» **What to work on**: Return the data below unaltered, but strip out the pictures.

.....

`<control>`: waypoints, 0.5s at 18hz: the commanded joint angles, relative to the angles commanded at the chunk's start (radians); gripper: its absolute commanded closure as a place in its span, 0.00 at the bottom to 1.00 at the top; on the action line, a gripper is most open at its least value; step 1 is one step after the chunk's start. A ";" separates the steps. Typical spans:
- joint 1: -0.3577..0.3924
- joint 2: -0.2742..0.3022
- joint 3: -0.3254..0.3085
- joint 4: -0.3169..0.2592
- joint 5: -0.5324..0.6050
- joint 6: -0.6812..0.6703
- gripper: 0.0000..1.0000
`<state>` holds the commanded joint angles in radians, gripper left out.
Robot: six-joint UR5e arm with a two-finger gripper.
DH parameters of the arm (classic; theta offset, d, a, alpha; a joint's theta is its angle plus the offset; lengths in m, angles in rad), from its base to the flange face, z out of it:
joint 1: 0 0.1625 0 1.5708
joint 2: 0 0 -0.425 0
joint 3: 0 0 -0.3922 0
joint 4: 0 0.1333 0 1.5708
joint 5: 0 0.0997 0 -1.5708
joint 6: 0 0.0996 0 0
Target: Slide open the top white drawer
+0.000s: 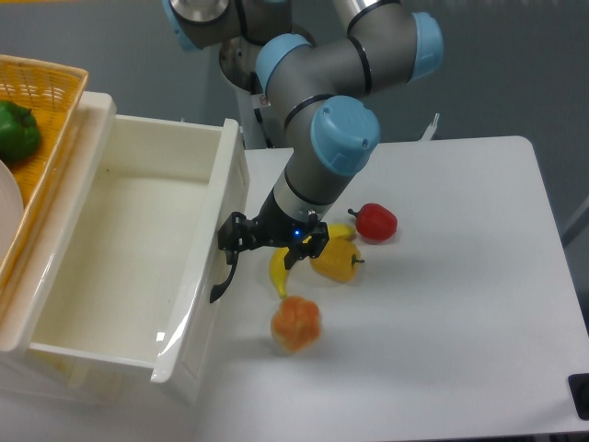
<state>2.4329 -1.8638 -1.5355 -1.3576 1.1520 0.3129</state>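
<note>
1. Along the table's left edge, the top white drawer (138,249) stands pulled far out, its inside bare.
2. At its front panel, the gripper (232,241) is clamped on the curved black handle (223,279).
3. Near the table's middle lie a red pepper (375,221), a yellow pepper (337,261) and an orange pepper (295,322).

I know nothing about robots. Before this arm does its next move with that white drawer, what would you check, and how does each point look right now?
1. Top white drawer pulled far out, inside visible: ok.
2. Gripper at the black handle: ok.
3. Gripper actually clamped on the handle: cannot tell.
4. Banana, yellow pepper and orange pepper lie close to the drawer front, in the path: not ok.
5. Red pepper lies farther off: ok.
</note>
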 joint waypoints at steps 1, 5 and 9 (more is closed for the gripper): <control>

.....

» **Solution to the problem**:
`<control>`: waypoints, 0.5s at 18hz: the commanded joint angles, relative to the angles commanded at the chunk's start (radians); gripper: its absolute commanded closure as a place in its span, 0.00 at the bottom to 1.00 at the top; on the action line, a gripper is most open at its least value; step 1 is one step after the chunk's start. A ";" separates the steps. Typical spans:
- joint 1: -0.3577..0.3924
- joint 2: -0.2742..0.3022
- joint 3: -0.3254..0.3085
- joint 4: -0.3169..0.2592
- joint 5: -0.5324..0.6050
- joint 6: -0.6812..0.6703
- gripper: 0.0000..1.0000
`<state>` holds the commanded joint angles in radians, gripper left out.
Robot: six-joint UR5e arm with a two-finger gripper.
DH parameters of the arm (classic; theta offset, d, a, alpha; a joint's theta is its angle plus the offset; lengths in m, angles in rad), from its base to the flange face, z out of it:
joint 1: 0 0.1625 0 1.5708
joint 2: 0 0 -0.425 0
joint 3: 0 0 -0.3922 0
joint 4: 0 0.1333 0 1.5708
joint 5: 0 0.0997 0 -1.5708
joint 6: 0 0.0996 0 0
Target: Slide open the top white drawer
+0.000s: 
<state>2.4329 -1.8638 -1.5355 -1.3576 1.1520 0.3129</state>
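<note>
1. Along the table's left edge, the top white drawer (138,249) stands pulled far out, its inside bare.
2. At its front panel, the gripper (232,241) is clamped on the curved black handle (223,279).
3. Near the table's middle lie a red pepper (375,221), a yellow pepper (337,261) and an orange pepper (295,322).

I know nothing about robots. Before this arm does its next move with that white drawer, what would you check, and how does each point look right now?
1. Top white drawer pulled far out, inside visible: ok.
2. Gripper at the black handle: ok.
3. Gripper actually clamped on the handle: cannot tell.
4. Banana, yellow pepper and orange pepper lie close to the drawer front, in the path: not ok.
5. Red pepper lies farther off: ok.
</note>
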 joint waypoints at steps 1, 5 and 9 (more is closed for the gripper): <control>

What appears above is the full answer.